--- REQUIREMENT ---
Below is a listing; retype exactly the lines between the one containing "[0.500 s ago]" and the one containing "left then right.", inclusive, minus the pictures.

[EXERCISE INPUT — start]

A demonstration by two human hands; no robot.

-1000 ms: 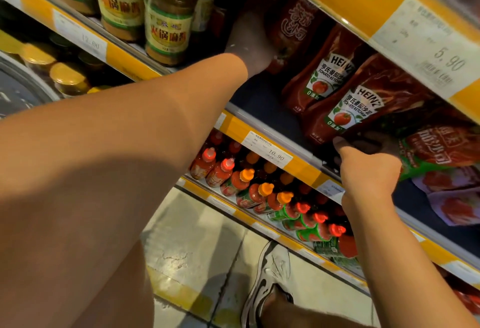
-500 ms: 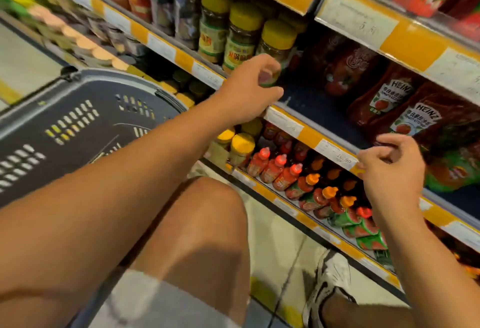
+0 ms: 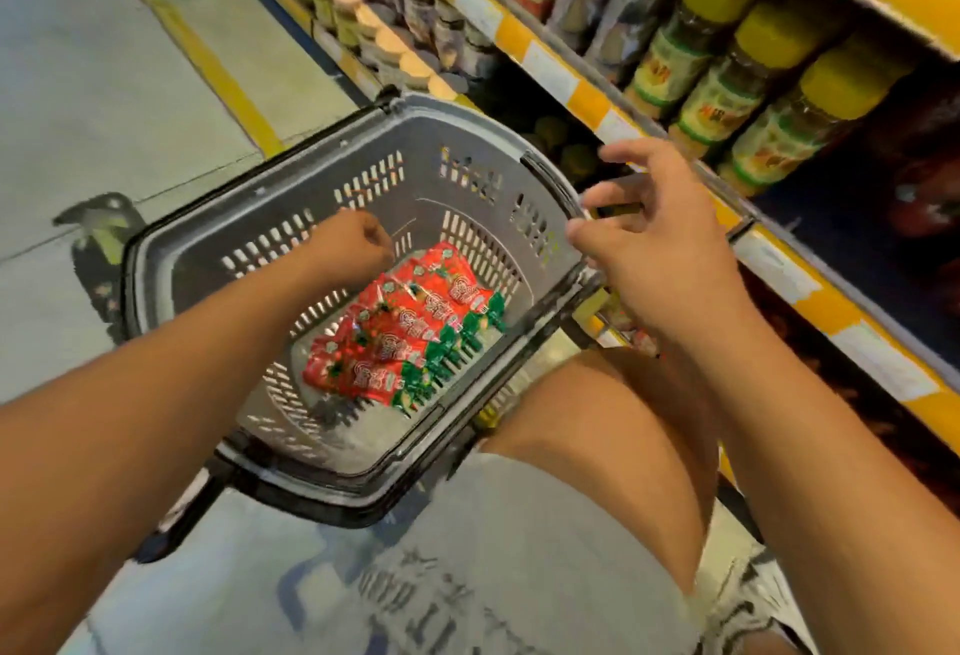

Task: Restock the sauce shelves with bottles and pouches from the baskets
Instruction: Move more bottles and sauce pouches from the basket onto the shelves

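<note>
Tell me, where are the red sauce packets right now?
In the head view, the red sauce packets lie piled on the bottom of the grey basket, just below the left hand and left of the person's knee.

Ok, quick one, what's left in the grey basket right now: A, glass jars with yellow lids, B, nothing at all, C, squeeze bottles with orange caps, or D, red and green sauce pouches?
D: a small pile of red and green pouches lies on the floor of the grey basket, below the left hand; the jars with yellow lids stand on the shelf instead.
</note>
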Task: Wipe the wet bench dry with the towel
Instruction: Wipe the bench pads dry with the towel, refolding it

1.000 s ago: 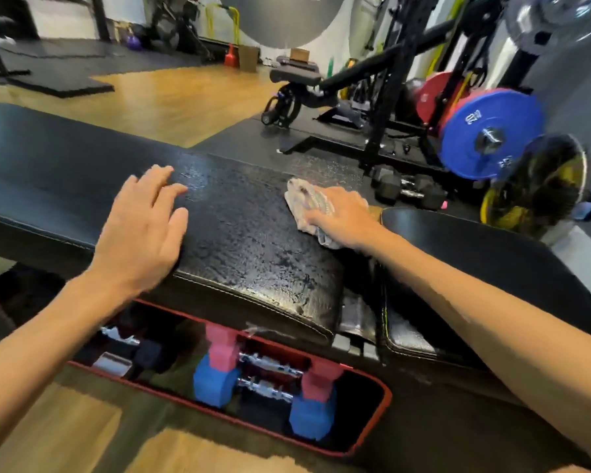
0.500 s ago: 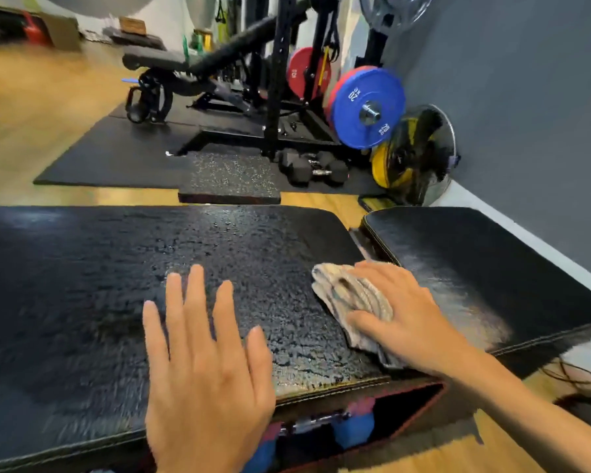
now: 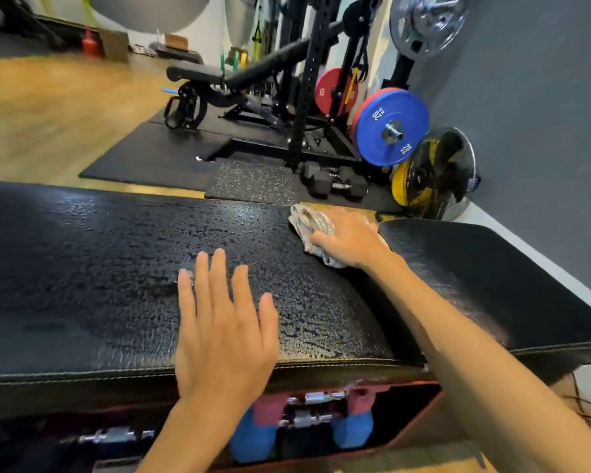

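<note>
The right hand (image 3: 350, 238) is pressing the bunched towel (image 3: 309, 223) onto the far right corner of the wet bench (image 3: 116, 254), fingers curled over it. The left hand (image 3: 224, 322) is lying flat, fingers spread, near the front edge (holding nothing). The pad's long axis is running leftward, so the beaded water is lying mostly left of the towel.

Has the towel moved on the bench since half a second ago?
Yes. The right hand has pushed the towel from the near edge to the far edge of the bench, beside the pad gap.
</note>
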A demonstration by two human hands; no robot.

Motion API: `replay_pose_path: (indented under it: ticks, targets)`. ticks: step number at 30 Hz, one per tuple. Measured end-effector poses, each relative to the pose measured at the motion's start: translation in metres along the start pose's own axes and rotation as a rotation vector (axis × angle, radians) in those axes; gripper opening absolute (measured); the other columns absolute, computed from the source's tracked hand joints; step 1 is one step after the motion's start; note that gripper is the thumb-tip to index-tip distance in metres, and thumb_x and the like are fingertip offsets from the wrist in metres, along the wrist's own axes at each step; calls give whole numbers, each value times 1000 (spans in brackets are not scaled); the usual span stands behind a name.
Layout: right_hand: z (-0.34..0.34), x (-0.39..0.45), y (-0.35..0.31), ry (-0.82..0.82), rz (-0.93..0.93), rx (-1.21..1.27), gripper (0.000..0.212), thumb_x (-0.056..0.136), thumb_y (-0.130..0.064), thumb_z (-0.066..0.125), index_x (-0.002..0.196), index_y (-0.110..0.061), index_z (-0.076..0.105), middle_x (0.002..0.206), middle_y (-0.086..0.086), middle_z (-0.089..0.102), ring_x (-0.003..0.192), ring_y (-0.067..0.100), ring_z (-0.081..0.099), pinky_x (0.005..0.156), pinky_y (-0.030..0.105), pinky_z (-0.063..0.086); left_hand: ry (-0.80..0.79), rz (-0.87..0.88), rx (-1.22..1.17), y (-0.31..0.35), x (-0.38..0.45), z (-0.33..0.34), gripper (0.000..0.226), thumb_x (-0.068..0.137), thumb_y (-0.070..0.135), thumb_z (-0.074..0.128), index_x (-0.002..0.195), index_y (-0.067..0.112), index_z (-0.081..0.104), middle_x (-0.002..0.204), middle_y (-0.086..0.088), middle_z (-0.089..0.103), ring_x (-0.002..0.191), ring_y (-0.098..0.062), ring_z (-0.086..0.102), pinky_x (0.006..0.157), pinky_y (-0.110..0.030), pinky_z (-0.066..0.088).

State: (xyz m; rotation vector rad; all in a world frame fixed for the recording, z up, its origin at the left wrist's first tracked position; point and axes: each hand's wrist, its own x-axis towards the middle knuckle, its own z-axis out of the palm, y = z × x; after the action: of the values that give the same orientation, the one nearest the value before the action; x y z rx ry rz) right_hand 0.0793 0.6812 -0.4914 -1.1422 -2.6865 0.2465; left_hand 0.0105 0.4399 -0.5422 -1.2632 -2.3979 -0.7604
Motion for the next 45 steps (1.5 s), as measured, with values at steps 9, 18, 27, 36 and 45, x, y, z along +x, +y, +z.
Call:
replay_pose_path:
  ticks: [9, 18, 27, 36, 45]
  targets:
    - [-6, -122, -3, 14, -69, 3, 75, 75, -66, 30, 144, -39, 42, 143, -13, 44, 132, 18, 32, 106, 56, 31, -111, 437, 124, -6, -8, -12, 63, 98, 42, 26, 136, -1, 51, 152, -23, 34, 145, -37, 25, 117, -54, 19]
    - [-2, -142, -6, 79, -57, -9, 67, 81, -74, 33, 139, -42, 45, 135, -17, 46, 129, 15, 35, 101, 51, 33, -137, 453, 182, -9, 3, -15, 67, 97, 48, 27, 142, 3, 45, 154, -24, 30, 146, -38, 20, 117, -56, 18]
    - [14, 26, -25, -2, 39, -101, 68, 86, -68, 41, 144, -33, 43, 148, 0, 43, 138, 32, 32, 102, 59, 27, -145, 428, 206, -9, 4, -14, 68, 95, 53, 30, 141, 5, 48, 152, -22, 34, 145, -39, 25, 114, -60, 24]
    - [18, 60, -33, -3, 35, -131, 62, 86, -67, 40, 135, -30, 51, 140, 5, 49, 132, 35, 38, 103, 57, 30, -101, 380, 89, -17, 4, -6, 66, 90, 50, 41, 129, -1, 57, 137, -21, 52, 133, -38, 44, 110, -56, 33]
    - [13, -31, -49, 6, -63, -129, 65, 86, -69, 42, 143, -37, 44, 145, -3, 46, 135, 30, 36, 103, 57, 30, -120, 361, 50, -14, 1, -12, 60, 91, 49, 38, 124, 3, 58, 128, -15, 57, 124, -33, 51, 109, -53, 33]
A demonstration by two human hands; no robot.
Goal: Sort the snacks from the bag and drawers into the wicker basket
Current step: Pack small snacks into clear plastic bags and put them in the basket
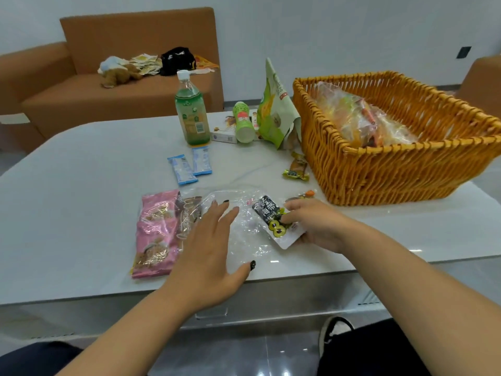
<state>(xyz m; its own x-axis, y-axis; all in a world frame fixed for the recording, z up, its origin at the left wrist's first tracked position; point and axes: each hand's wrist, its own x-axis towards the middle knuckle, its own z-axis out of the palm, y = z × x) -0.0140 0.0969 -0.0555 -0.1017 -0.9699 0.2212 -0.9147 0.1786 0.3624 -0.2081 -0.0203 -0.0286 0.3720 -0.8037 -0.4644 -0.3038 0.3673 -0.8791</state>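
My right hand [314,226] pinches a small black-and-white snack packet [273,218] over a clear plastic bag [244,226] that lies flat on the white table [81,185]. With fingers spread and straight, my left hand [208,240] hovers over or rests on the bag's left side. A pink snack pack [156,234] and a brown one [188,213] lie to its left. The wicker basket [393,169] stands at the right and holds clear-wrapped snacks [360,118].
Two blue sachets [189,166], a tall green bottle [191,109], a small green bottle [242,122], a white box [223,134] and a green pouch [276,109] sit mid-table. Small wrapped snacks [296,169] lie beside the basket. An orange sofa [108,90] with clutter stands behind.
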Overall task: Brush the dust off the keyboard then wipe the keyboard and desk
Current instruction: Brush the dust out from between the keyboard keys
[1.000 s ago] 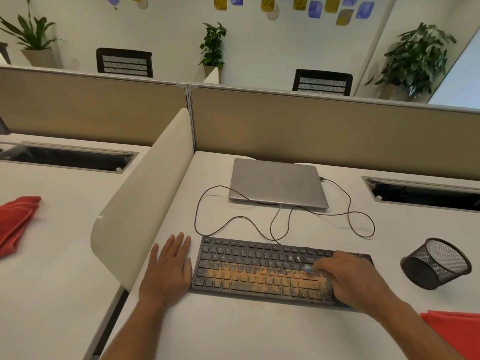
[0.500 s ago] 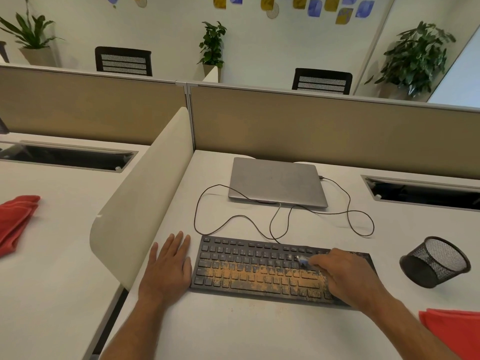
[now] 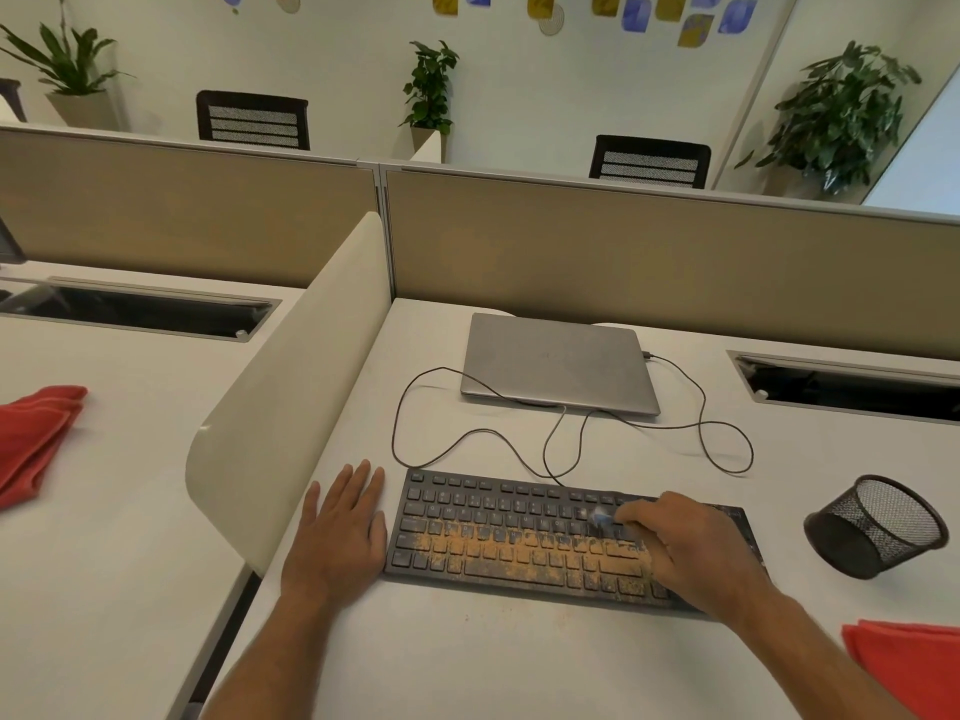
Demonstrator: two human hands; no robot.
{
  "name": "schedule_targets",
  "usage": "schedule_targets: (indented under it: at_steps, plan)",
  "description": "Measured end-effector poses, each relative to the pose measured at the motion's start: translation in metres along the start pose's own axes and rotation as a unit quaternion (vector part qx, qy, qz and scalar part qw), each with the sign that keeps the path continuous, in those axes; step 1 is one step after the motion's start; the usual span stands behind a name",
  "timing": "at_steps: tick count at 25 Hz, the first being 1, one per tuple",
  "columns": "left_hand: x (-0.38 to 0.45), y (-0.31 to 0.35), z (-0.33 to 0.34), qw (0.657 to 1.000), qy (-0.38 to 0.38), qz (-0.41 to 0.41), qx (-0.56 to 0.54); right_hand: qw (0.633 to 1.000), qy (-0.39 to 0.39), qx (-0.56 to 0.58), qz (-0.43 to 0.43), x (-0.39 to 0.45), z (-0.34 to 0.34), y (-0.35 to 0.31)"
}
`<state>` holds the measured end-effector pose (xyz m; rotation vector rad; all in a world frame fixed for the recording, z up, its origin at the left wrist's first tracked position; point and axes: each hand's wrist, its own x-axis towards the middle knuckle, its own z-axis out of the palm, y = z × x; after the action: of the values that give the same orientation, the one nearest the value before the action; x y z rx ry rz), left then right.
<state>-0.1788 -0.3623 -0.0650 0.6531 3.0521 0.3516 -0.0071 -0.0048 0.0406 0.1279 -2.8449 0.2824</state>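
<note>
Sweeping up the keyboard (image 3: pixel 519 537), the right hand (image 3: pixel 685 548) has shifted from the lower key rows a second ago to the upper-middle rows, its fingers curled round a small blurred brush (image 3: pixel 601 518) whose pale tip touches the keys. Orange dust (image 3: pixel 519 553) covers the keyboard's lower rows as before. The left hand (image 3: pixel 337 532) stays flat on the desk (image 3: pixel 519 657), fingers straight and together, just beside the keyboard's left edge.

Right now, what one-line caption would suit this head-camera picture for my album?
Right hand brushes orange dust off a keyboard with a small brush while the left hand rests flat on the desk.
</note>
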Motion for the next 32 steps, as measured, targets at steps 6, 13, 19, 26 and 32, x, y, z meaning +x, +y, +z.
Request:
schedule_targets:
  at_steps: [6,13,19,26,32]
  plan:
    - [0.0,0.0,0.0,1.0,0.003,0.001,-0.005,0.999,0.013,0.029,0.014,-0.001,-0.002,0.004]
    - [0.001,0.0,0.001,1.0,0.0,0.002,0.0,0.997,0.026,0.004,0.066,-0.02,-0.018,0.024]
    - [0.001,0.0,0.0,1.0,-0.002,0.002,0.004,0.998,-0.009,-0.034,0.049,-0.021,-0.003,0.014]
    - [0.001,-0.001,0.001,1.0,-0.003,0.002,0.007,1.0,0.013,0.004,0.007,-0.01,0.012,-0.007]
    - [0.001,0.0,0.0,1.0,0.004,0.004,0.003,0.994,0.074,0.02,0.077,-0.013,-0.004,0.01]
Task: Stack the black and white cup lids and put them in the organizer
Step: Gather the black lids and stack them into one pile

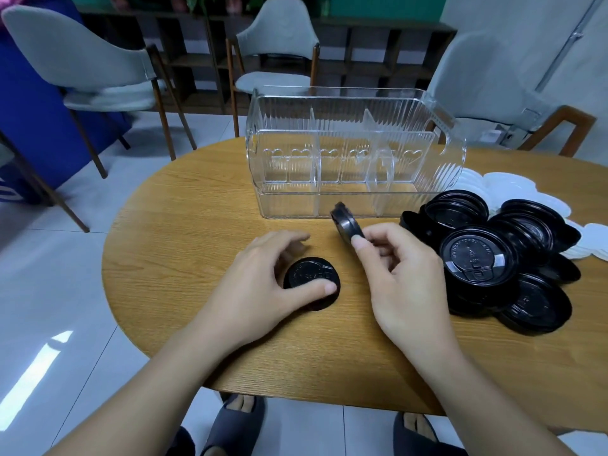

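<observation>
A round desk (184,199) of pale, grained wood carries a clear plastic organizer (348,166), a long box with ribbed walls, a row of heart shapes pressed into its front and upright dividers splitting it into compartments; its long axis runs left to right. To its right lies a loose heap of black lids (493,258), glossy round discs with raised rims and a hinged sip tab; the topmost faces up and bears raised lettering round its rim, too small to read. Behind that heap, matte white lids (513,189) spread flat toward the desk's right edge.

The left hand (263,287) has its fingers curled over a single black lid (309,278) lying flat and top-up on the desk, the thumb pressing its near rim, so this grip holds the lid down. The right hand (398,268) pinches a second black lid (345,223) between thumb and fingers; that lid is held on edge, tilted, above the desk just in front of the organizer, its rim pointing up and away.

Grey upholstered chairs (85,57) with wooden legs stand on the pale tiled floor beyond
</observation>
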A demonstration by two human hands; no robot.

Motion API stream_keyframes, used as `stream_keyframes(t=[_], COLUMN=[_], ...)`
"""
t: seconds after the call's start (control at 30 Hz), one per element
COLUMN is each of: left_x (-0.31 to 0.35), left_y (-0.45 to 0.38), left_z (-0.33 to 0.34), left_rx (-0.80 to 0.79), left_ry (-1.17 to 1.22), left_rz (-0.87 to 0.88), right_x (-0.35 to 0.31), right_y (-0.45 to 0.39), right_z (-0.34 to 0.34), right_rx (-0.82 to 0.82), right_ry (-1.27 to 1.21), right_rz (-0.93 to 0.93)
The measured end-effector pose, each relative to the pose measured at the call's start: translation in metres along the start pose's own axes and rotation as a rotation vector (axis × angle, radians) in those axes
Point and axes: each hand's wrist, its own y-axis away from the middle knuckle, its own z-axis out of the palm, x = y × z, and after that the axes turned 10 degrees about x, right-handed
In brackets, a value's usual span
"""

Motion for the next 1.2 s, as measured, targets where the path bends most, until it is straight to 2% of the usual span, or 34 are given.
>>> stream_keyframes(t=[0.1,0.23,0.33,0.57,0.73,0.8,1.0,1.2], left_x=[0.007,0.023,0.027,0.017,0.008,0.006,-0.001,-0.002], left_y=[-0.003,-0.003,-0.003,-0.005,-0.008,-0.008,-0.008,-0.005], left_z=[-0.001,0.003,0.009,0.004,-0.006,-0.011,-0.027,-0.031], left_rx=[0.126,0.183,0.230,0.249,0.175,0.140,-0.007,-0.076], left_ry=[0.119,0.346,0.385,0.420,0.375,0.352,0.284,0.257], left_rz=[-0.030,-0.014,0.013,0.010,0.020,0.015,0.021,0.004], right_x=[-0.007,-0.010,-0.010,-0.021,-0.014,-0.011,-0.005,-0.007], right_y=[-0.004,0.001,0.004,0.003,-0.001,-0.003,-0.004,-0.002], right_z=[-0.003,0.002,0.005,-0.006,-0.006,-0.006,-0.011,-0.008], right_rx=[-0.050,-0.128,-0.195,-0.331,-0.286,-0.283,-0.402,-0.437], right_ry=[-0.296,-0.643,-0.743,-0.599,-0.507,-0.424,-0.073,0.014], right_rz=[0.216,0.472,0.518,0.302,0.258,0.184,0.020,-0.084])
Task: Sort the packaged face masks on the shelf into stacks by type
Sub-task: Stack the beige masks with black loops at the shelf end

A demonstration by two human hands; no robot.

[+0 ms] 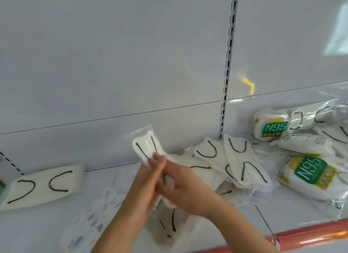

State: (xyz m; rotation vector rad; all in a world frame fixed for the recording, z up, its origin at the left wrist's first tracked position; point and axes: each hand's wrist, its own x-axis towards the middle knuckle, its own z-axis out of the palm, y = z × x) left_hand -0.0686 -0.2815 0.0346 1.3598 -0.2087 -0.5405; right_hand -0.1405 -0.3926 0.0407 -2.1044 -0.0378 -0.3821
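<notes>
Both my hands meet at the middle of the white shelf (pixel 282 205) and hold a clear-packaged cream mask with black ear loops (pixel 145 145) upright between them. My left hand (pixel 145 186) lies flat along the pack's near side, fingers straight. My right hand (pixel 180 186) wraps its fingers around the pack from the right. More cream masks lie flat: one at the left (pixel 43 186), one under my wrists (pixel 167 228), and a loose heap (pixel 235 162) to the right. Green-labelled N95 packs (pixel 308 173) sit at the far right.
A pale patterned mask pack (pixel 90 220) lies on the shelf left of my forearms. The shelf's back panel with a slotted upright (pixel 227 79) rises close behind. A red price rail (pixel 310 237) edges the shelf front at the lower right.
</notes>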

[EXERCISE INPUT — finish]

--- SOLUTION TO THIS PROBLEM ---
[0.500 s ago] 
[now] 
Demonstrator: two human hands; no robot.
{
  "name": "schedule_targets",
  "usage": "schedule_targets: (indented under it: at_steps, plan)",
  "description": "Measured end-effector poses, each relative to the pose measured at the motion's start: translation in metres along the start pose's own axes and rotation as a unit quaternion (vector part qx, qy, qz and scalar part qw), each with the sign that keeps the path continuous, in those axes; step 1 is one step after the motion's start; the usual span stands behind a name",
  "timing": "at_steps: tick count at 25 Hz, the first being 1, one per tuple",
  "columns": "left_hand: x (-0.38 to 0.45), y (-0.31 to 0.35), z (-0.33 to 0.34), qw (0.657 to 1.000), qy (-0.38 to 0.38), qz (-0.41 to 0.41), qx (-0.56 to 0.54); right_hand: qw (0.633 to 1.000), qy (-0.39 to 0.39), qx (-0.56 to 0.58), qz (-0.43 to 0.43), x (-0.39 to 0.45), z (-0.34 to 0.34), y (-0.35 to 0.31)"
}
`<state>` holds the measured end-effector pose (xyz m; rotation vector rad; all in a world frame fixed for the recording, z up, its origin at the left wrist's first tracked position; point and axes: each hand's wrist, its own x-axis towards the middle knuckle, its own z-axis out of the palm, y = z × x; after the action: of the values that give the same orientation, the one nearest the value before the action; x y z rx ry rz), left then right.

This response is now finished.